Hogan went into detail about how the budget would affect the district’s staffing. The budget includes the restoration of two secondary teaching positions and one elementary teaching position.

The budget also increases the reading teacher at Chestnut Street School from a part-time job into a full-time position, while blending the CPSE chair and part-time psychologist positions into one full-time position to pair with the psychologist they already have. By doing this, the district will save around $50,000.

A special education teacher for the district’s Rising Stars Program for autistic students will be included in the budget. West Hempstead will be returning four special education students in kindergarten and first grade.

“We are very excited about bringing these little ones back,” Hogan said. “They are our students. They are our children. They belong in our district and we believe that we can provide a quality program here in West Hempstead.”
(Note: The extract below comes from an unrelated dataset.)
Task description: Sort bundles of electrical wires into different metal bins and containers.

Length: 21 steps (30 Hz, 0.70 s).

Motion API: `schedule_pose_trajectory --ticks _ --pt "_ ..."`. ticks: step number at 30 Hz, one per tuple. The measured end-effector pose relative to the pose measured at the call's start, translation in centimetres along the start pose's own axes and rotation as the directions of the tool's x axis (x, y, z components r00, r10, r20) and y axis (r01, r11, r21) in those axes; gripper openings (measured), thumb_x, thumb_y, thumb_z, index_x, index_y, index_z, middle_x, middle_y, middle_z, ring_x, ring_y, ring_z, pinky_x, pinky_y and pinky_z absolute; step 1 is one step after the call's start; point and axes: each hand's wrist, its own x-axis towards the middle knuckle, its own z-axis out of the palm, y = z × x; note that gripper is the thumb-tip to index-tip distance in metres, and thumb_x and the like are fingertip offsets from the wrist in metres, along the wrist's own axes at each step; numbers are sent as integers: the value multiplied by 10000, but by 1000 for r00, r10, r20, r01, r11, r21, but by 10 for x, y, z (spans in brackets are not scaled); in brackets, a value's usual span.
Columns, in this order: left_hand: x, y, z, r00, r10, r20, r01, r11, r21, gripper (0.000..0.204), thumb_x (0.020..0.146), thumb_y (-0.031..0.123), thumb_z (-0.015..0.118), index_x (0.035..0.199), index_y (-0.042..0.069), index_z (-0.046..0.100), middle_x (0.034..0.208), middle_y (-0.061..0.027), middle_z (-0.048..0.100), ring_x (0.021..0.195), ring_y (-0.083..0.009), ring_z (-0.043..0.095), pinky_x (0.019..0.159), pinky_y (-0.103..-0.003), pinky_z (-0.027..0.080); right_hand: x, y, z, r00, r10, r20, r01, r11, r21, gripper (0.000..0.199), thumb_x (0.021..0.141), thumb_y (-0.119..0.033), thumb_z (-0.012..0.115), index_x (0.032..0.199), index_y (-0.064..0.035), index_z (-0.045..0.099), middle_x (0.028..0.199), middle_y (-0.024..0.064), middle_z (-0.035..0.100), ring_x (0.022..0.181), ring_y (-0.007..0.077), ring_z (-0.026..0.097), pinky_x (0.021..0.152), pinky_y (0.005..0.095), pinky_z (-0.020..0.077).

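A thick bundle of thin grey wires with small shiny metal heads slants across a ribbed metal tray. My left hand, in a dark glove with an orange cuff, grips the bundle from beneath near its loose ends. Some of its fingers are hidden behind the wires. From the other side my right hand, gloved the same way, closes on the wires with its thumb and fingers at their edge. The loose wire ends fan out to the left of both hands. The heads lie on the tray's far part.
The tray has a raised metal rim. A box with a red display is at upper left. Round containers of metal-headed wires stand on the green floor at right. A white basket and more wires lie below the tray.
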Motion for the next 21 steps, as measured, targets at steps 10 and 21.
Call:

Capital expenditures of $400,000 are in the budget to perform roofing and masonry work on West Hempstead High School. In the event that any money is leftover from these projects, the surplus will be used to fund improvement projects throughout the school district.

“These buildings are worth a substantial amount of money,” Hogan said. “They are, in many ways, the largest investment our community members have here in West Hempstead, so we have an obligation to make sure that we maintain our facilities as we move forward.”

The budget vote will take place on May 21 from 6 a.m. to 9 p.m. in the West Hempstead Middle School gymnasium.